Despite her initial resolve, her search for Riven had hit a dead end almost immediately. She had no way to reach the Fae Realms and no idea where to start looking for a way in. She cursed herself for not asking the slimes when she had the chance. They were said to be from the Fae Realms originally, so they must have had a way back and forth. Unfortunately, when she had gone back to look for them, they were gone.
She knew that Riven had been searching for a way to the Fae Realms for years, so if she was going to find it, she had to think of something that Riven wouldn’t have thought of. Unfortunately, Riven’s brilliance and single-mindedness when it came to living out her kinks meant that there was little that Fiona could imagine she wouldn’t have already tried.
With no ideas left, she had come to Port Cullis. When she had arrived at her sisters’ cramped apartment, hidden up a set of stairs in a trash-filled alley, she had been relieved to find them home. Most of their recent work had involved shipping supplies to the southern continent for the war, which meant they were at constant risk for attacks from aquatic demons and the monsters who served them. Fiona had nightmares of receiving word that her sisters had been killed by a kraken.
Abigail and Alice had welcomed Fiona with warm hugs, then dragged her out for a walk in the park, asking her for news. Instead, she decided to ask them a question.
“When you were kids, did you really lose your ability to shapeshift?”
Abigail and Alice looked at each other; Abigail’s ears twitched slightly. “Yeah, of course,” Abigail said. “I mean, that’s how it works, isn’t it? I’m just glad I decided to become a girl before I lost my ability. I would have hated to have been trapped as a boy.”
Alice nodded in agreement. “It sucks that we couldn’t keep them. I wish I could still do it, but I’d rather be stuck as a girl than a boy.”
Fiona felt a stab of guilt. “But imagine if you still had the ability to shapeshift. Would you be a girl all the time, or would you go back and forth?”
Alice looked up at Fiona and furrowed her scale-covered brow. “Well, you have to be one or the other, don’t you? Going back and forth sounds fun, but it would make everyone really confused, wouldn’t it?”
There was a second stab of guilt. Fiona suspected that she would be feeling many more of these before this conversation was over. “Of course you don’t. I have a friend who’s nonbinary. But anyway, do you remember what it felt like losing your power? How it felt when you tried to shapeshift?”
Abigail stepped in front of Fiona and placed her hands on her shoulders forcing the larger woman to stop walking. “Fiona, what are you so worried about?”

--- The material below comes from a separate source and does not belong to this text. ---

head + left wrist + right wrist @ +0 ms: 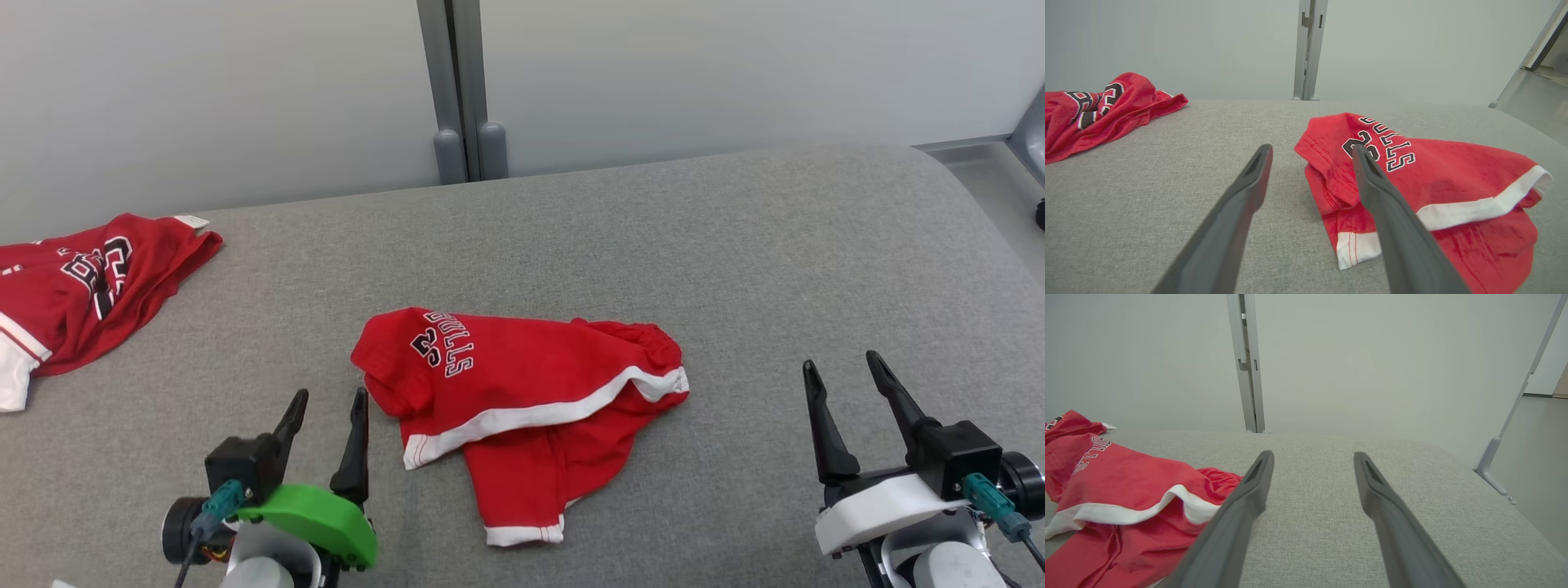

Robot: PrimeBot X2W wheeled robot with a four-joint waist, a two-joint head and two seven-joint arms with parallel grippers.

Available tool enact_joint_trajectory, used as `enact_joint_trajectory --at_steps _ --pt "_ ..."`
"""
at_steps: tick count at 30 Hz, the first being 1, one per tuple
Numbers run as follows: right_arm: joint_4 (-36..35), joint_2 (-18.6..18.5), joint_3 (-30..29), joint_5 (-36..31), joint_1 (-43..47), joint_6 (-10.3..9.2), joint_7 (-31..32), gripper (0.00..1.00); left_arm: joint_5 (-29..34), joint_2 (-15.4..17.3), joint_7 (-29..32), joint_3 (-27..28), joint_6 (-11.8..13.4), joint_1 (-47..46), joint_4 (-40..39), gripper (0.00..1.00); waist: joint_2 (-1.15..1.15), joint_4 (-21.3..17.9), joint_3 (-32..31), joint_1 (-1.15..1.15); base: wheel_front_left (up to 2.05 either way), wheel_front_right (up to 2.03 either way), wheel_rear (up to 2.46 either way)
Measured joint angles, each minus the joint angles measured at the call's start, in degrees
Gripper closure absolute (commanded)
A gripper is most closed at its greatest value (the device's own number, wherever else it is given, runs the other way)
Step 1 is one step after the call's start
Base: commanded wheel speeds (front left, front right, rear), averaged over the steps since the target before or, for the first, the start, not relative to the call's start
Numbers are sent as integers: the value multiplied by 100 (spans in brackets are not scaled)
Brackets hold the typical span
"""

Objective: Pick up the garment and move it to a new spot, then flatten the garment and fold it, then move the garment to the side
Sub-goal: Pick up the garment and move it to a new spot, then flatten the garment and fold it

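Garment [522, 384] lies crumpled mid-surface [735, 245], just beside your left fingers [357, 433]. Both pairs spread, holding nothing (right fingers [820, 425] well apart from it). Relocation possibly done, hard to tell; flattening, folding, side move remain.

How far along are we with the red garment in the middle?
Early. Done, possibly: the red Bulls shorts lie on the grey table, though whether that is the new spot is unclear. In hand: nothing; left gripper and right gripper are open, empty. Left: flattening, folding, moving aside; the shorts are crumpled.
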Motion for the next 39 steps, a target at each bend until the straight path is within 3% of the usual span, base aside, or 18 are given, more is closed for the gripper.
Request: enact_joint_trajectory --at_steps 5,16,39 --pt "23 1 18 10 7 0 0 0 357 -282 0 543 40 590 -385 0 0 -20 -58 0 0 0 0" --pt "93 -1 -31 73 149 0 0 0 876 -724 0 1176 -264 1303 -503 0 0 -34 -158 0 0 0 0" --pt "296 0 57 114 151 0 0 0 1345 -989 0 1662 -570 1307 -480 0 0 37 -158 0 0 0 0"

Fiona couldn’t meet Abigail’s eyes, so she looked down at her hand. “What do you mean?”
“Whenever you feel guilty about something, you ask a bunch of vague, confusing questions like this. You know what it feels like trying to shapeshift, the same as the rest of us. You went through it before us. So just tell us what you’re trying to say.”
Fiona had to force the words out, and they still came out quieter than intended. “I think I tricked myself into thinking I’d lost my powers, and then I tricked you into thinking that you would lose yours, too.”
Abigail giggled, not the reaction Fiona had expected. “What are you talking about? We’ve all tried to shapeshift. We can’t do it.”
“Abigail, look at me,” said Fiona. “My scars are gone. The cut from my left ear is gone. So are my earrings.”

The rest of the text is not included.